C jq jq PyPI package purejq
needs a compiled binary / wheel yes yes (C bindings) no
runs on Pyodide / WASM no no yes
embeds in Python (call functions, pass dicts) no partially yes
arbitrary-precision integers no no yes

The existing jq PyPI package is excellent when you can ship compiled wheels. purejq is for when you can't — or when you want to read and hack the implementation in one afternoon.

Install

pip install purejq            # nothing but Python
pip install 'purejq[speed]'   # + orjson for faster JSON parsing in the CLI

(Not yet published to PyPI — install from source for now: pip install git+https://github.com/adam2go/purejq)

Usage

CLI (drop-in for common jq usage)

purejq '.foo[] | select(.bar > 2)' data.json
cat data.json | purejq -r '.items[].name'     # raw output
purejq -n 'range(3) | . * 2'                  # null input
purejq -c --arg name alice '{user: $name}'    # compact output, variables

Supported flags: -n -r -j -c -s -e -f --arg --argjson.

Python API

import purejq

# one-shot
purejq.first(".a.b", {"a": {"b": 42}})          # 42
purejq.all_outputs(".[] | . * 2", [1, 2, 3])    # [2, 4, 6]
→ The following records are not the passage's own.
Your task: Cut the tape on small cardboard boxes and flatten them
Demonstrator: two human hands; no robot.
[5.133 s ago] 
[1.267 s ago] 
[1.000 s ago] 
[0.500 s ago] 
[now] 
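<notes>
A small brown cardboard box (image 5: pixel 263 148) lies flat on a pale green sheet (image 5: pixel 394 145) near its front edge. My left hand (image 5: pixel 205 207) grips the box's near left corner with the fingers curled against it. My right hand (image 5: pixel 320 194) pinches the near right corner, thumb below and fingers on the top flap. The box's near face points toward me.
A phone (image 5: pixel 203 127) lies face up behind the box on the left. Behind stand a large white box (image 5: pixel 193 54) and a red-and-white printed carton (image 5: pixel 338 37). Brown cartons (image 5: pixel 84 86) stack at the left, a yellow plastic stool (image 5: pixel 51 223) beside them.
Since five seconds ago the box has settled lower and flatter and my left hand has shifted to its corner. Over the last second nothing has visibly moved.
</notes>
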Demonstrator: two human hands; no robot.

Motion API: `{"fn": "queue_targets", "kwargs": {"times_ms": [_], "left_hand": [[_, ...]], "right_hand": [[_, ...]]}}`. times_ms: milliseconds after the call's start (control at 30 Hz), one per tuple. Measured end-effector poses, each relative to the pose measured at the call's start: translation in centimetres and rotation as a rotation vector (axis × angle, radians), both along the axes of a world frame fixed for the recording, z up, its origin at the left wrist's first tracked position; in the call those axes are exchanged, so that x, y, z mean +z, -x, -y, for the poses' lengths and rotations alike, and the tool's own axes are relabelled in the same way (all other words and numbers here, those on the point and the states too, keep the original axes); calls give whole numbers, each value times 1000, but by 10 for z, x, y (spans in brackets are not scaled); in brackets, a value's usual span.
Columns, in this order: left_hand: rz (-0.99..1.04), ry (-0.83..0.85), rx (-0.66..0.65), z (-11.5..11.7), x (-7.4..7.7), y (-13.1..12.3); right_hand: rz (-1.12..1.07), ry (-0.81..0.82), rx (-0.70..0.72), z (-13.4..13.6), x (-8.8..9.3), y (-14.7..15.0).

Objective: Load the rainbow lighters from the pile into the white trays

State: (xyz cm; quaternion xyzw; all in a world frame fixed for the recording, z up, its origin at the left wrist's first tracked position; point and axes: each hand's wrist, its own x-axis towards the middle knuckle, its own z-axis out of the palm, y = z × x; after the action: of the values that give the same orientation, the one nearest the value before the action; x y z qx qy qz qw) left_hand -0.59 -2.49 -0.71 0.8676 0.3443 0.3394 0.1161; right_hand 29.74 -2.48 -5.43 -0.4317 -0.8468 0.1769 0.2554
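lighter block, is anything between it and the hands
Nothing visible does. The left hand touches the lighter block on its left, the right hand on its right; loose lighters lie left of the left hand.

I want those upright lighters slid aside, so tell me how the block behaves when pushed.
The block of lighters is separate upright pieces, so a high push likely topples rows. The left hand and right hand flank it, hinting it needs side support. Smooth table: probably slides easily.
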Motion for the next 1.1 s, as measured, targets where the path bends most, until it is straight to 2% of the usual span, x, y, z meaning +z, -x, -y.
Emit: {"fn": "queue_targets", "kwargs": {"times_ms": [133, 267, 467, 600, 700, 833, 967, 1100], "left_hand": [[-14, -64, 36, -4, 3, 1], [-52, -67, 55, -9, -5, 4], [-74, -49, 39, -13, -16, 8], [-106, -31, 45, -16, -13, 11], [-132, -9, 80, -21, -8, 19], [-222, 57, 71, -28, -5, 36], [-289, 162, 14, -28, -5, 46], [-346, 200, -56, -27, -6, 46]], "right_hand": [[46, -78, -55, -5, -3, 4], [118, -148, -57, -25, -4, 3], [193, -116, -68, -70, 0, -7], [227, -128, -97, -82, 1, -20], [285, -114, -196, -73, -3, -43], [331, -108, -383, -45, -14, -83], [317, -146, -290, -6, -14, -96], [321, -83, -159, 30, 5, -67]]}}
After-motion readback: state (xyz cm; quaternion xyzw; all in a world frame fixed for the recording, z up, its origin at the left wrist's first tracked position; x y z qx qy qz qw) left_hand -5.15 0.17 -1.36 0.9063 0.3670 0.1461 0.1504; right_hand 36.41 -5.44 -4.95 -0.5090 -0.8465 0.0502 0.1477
# compile once, run on many inputs (the fast way)
prog = purejq.compile("[.[] | select(.score > 50)] | length")
for batch in batches:
    print(prog.first(batch))

# results are a lazy iterator — infinite streams are fine
prog = purejq.compile("repeat(. * 2)")
it = prog.run(1)
next(it), next(it), next(it)                    # 2, 4, 8

Conformance: measured, not claimed

purejq is tested against jq's own official test suite (vendored in tests/conformance/): 751 of 781 cases pass (96.2%).

Every remaining failure is listed with its reason in expected_failures.txt and falls in one of these known buckets:

  • module system (import / include / modulemeta) — not implemented yet
  • number representation — Python integers are arbitrary-precision, so 13911860366432393 stays exact instead of rounding like a C double. This is the same deliberate difference gojq made; for AI/data pipelines exactness is usually what you want
  • error-message wording in a handful of edge cases (e.g. Python's JSON parser phrases syntax errors differently)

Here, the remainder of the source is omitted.